» Assignment:
Copy out the data line by line exactly, from its start to the line bearing "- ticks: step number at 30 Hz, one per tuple", inclusive.

» Supplied entries:
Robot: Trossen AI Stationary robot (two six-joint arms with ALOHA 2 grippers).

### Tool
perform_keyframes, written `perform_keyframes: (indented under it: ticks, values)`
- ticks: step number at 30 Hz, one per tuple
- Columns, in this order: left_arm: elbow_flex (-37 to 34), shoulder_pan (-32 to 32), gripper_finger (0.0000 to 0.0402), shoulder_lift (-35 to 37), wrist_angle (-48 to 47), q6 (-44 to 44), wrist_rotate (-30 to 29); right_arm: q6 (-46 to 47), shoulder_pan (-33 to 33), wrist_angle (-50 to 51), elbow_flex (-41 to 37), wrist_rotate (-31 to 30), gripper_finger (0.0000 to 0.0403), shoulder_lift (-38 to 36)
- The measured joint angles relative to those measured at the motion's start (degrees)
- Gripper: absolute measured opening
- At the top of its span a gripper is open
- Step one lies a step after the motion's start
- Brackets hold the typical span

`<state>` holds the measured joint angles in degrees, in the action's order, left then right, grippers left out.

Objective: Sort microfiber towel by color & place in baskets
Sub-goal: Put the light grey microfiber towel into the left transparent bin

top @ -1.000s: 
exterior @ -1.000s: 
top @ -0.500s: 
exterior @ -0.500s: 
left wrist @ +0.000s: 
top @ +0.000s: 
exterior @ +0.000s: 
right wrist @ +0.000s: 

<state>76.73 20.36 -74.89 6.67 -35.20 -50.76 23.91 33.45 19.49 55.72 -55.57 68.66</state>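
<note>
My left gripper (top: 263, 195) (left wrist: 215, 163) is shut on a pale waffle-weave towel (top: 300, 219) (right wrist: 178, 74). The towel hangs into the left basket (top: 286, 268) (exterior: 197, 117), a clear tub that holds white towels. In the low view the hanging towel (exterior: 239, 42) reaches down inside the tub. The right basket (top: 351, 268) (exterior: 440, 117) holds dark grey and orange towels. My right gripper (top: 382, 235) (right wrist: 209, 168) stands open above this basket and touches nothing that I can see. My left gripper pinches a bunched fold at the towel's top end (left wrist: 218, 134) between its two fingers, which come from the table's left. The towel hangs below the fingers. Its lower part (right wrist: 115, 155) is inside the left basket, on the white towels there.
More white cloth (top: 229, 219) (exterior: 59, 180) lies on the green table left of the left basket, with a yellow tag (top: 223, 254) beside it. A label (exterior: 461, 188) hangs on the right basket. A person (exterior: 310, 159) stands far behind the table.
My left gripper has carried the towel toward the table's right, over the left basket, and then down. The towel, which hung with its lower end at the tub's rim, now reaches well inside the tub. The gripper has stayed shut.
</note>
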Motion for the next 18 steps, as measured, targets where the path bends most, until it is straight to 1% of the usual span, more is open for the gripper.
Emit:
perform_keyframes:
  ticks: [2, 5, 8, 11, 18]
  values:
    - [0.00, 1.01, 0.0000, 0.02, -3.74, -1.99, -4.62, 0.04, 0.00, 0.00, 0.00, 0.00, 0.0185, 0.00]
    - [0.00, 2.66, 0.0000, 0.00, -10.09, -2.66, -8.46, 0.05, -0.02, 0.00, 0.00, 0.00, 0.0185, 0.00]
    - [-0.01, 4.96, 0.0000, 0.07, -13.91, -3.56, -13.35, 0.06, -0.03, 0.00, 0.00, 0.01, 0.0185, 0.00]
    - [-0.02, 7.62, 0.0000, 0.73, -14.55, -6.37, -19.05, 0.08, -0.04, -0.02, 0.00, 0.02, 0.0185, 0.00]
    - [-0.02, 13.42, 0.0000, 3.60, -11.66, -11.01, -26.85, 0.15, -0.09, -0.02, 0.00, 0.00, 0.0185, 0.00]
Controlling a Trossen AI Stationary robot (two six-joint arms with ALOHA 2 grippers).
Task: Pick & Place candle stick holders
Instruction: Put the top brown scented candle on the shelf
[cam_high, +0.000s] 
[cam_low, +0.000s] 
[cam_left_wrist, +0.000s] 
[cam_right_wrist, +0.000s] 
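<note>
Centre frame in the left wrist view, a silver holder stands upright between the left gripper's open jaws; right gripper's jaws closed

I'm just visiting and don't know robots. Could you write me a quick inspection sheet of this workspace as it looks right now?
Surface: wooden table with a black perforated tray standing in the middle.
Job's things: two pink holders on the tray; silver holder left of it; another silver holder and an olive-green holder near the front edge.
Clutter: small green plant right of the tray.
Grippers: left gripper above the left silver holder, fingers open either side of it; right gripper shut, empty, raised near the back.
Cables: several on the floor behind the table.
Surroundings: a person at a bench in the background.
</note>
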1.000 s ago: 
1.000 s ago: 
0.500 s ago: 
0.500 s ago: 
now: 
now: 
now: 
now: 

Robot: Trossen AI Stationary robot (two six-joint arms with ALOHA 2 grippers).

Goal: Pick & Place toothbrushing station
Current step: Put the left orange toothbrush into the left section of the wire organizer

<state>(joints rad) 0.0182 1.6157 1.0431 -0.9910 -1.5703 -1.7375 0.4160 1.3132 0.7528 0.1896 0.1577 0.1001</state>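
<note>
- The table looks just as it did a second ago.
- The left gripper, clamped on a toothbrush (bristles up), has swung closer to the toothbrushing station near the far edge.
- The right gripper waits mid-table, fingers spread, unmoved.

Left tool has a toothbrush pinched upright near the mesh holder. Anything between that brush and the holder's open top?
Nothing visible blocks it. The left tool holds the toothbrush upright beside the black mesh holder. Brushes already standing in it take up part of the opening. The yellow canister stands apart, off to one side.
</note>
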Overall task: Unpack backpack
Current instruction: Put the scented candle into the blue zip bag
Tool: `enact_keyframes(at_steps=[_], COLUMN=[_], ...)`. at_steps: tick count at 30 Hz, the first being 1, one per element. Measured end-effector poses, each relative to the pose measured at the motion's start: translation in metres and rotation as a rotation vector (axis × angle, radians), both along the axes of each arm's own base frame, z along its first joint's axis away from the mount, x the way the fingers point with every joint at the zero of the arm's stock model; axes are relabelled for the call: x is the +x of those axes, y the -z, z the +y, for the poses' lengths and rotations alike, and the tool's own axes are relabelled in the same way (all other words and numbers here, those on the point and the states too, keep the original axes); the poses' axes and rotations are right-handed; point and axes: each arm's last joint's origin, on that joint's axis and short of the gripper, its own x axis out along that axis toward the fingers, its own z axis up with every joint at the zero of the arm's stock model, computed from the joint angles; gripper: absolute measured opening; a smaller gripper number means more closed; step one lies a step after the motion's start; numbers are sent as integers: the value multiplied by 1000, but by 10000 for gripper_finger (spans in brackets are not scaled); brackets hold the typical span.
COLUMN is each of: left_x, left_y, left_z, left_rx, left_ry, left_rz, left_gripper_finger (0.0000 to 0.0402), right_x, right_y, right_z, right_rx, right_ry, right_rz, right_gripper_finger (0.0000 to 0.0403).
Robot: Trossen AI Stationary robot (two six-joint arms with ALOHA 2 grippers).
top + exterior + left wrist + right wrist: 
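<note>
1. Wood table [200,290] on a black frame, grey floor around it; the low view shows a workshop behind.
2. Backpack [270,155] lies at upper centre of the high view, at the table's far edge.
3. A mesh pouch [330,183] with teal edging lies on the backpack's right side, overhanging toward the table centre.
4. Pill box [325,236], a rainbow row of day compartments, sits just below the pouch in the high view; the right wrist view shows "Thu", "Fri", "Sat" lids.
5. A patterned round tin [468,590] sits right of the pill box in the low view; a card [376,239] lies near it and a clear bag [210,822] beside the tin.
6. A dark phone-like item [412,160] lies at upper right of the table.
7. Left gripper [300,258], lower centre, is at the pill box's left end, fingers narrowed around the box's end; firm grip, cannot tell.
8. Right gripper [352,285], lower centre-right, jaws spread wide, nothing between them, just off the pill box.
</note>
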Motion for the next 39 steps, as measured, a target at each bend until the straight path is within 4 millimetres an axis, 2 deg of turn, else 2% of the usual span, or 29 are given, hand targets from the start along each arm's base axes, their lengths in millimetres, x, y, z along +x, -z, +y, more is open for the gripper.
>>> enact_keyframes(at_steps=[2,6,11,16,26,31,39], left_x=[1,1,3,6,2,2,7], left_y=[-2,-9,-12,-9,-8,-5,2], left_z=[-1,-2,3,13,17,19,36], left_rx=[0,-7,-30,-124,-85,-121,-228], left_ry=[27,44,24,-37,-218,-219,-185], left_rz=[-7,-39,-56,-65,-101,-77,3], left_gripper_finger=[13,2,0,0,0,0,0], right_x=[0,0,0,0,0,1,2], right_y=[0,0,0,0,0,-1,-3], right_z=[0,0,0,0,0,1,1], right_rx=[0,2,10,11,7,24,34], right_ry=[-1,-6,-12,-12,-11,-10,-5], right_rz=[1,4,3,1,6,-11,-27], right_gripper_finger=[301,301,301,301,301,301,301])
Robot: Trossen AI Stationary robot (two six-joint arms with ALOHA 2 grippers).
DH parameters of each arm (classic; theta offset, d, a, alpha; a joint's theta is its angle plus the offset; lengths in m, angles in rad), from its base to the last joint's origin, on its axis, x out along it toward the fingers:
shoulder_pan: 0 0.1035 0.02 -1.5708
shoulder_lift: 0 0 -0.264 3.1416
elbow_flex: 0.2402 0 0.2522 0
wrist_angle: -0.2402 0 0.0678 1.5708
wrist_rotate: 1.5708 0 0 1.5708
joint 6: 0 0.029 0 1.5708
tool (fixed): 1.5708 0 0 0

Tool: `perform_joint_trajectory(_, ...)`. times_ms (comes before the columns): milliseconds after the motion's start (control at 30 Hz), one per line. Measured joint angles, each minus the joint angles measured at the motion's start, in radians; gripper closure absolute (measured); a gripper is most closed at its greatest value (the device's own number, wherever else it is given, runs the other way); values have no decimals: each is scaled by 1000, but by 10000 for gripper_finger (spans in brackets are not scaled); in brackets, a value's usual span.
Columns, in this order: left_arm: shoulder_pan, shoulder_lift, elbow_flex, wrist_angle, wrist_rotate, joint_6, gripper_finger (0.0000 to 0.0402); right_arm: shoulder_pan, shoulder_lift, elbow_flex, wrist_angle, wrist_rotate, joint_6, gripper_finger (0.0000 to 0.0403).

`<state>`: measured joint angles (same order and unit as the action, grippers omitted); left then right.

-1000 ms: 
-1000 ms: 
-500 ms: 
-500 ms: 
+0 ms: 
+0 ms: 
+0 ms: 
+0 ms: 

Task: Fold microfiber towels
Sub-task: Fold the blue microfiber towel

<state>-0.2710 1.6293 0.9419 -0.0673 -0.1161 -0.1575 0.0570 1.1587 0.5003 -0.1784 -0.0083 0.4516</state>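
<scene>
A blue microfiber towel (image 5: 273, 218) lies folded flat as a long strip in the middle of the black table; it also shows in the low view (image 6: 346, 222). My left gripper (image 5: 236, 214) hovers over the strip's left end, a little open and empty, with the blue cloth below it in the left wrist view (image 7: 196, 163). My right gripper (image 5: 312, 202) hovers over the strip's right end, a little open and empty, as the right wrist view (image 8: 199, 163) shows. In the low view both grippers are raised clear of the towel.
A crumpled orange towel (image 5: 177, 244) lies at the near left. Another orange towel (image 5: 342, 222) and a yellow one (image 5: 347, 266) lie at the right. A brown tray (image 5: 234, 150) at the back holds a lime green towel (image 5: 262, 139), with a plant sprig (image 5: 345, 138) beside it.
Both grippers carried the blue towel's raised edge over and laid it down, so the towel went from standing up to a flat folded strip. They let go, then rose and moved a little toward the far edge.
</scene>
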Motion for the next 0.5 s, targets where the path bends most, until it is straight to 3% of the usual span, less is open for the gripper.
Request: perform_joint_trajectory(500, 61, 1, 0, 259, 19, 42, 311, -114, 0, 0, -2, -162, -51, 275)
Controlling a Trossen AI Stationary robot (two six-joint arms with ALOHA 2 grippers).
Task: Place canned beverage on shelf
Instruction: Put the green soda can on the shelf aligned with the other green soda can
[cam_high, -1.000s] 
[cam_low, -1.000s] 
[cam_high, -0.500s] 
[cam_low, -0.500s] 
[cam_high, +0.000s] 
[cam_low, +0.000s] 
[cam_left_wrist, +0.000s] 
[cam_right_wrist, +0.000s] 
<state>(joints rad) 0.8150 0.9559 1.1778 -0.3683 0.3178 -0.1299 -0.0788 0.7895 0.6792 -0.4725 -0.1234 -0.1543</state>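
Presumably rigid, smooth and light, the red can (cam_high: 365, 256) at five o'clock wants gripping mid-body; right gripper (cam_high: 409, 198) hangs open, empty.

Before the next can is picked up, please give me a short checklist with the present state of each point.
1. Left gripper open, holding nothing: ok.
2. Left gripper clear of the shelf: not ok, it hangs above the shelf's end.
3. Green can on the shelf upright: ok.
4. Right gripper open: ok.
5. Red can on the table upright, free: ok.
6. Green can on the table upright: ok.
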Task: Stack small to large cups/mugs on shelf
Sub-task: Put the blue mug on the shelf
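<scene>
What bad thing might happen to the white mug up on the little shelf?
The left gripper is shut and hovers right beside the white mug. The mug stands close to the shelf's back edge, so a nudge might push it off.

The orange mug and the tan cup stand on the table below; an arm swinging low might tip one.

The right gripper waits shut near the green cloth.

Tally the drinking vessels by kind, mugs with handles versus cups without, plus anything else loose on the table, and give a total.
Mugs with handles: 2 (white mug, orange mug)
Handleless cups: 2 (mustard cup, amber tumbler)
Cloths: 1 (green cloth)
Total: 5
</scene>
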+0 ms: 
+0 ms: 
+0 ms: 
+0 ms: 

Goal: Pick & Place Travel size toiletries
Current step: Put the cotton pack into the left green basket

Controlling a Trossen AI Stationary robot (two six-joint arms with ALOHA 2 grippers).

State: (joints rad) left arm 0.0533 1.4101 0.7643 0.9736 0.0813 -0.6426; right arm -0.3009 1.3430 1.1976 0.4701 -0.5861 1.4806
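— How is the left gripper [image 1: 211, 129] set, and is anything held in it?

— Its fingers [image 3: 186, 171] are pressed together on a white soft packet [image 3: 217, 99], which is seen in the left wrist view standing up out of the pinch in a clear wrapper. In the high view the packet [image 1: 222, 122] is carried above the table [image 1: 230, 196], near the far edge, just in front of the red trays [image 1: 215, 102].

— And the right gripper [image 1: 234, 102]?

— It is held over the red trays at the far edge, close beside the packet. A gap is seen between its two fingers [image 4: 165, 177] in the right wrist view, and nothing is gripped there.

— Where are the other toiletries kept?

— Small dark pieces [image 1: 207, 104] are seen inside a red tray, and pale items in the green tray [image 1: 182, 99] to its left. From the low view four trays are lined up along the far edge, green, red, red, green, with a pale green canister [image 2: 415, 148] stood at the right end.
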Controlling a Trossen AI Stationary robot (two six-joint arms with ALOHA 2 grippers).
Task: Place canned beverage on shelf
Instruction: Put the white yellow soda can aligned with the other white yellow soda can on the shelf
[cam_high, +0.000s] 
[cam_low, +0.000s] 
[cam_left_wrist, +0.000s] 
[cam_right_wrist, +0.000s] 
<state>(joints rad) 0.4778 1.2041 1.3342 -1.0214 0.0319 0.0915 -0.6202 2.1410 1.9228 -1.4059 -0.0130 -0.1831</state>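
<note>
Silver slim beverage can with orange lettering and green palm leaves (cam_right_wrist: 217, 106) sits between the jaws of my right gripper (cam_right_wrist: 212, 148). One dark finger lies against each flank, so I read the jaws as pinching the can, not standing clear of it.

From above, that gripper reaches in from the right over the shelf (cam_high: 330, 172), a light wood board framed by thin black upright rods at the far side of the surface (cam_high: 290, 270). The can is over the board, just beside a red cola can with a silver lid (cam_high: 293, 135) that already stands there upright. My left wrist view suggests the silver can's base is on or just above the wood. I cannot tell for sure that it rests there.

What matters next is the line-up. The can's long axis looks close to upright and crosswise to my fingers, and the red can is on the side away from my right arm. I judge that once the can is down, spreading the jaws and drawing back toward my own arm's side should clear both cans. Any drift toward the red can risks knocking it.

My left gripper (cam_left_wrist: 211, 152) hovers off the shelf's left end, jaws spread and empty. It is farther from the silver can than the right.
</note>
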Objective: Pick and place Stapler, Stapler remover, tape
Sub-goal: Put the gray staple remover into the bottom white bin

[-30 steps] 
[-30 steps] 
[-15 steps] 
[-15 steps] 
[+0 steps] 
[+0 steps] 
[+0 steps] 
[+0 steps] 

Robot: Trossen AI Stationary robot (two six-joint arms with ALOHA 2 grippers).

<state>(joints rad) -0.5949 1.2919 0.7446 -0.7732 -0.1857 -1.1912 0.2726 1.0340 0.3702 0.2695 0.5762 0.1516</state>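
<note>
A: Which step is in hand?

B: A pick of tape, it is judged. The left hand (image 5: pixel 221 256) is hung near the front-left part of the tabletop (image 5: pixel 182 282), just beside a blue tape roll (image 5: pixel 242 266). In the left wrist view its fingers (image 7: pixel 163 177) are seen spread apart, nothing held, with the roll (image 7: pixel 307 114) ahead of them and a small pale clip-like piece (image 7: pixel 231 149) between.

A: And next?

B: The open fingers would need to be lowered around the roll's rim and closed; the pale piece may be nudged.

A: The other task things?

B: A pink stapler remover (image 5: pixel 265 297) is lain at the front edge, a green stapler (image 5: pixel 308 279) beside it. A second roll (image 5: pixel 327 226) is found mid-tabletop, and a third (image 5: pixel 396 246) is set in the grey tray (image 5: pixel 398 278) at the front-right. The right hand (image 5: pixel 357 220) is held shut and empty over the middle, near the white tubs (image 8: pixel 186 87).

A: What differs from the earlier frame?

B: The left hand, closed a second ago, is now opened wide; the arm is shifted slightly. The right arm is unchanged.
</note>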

» Result of the exercise:
Robot: Trossen AI Stationary robot (two six-joint arms with ALOHA 2 grippers).

### Tool
perform_keyframes, written `perform_keyframes: (indented under it: ticks, values)`
- ticks: step number at 30 Hz, one per tuple

There's nothing else to the answer.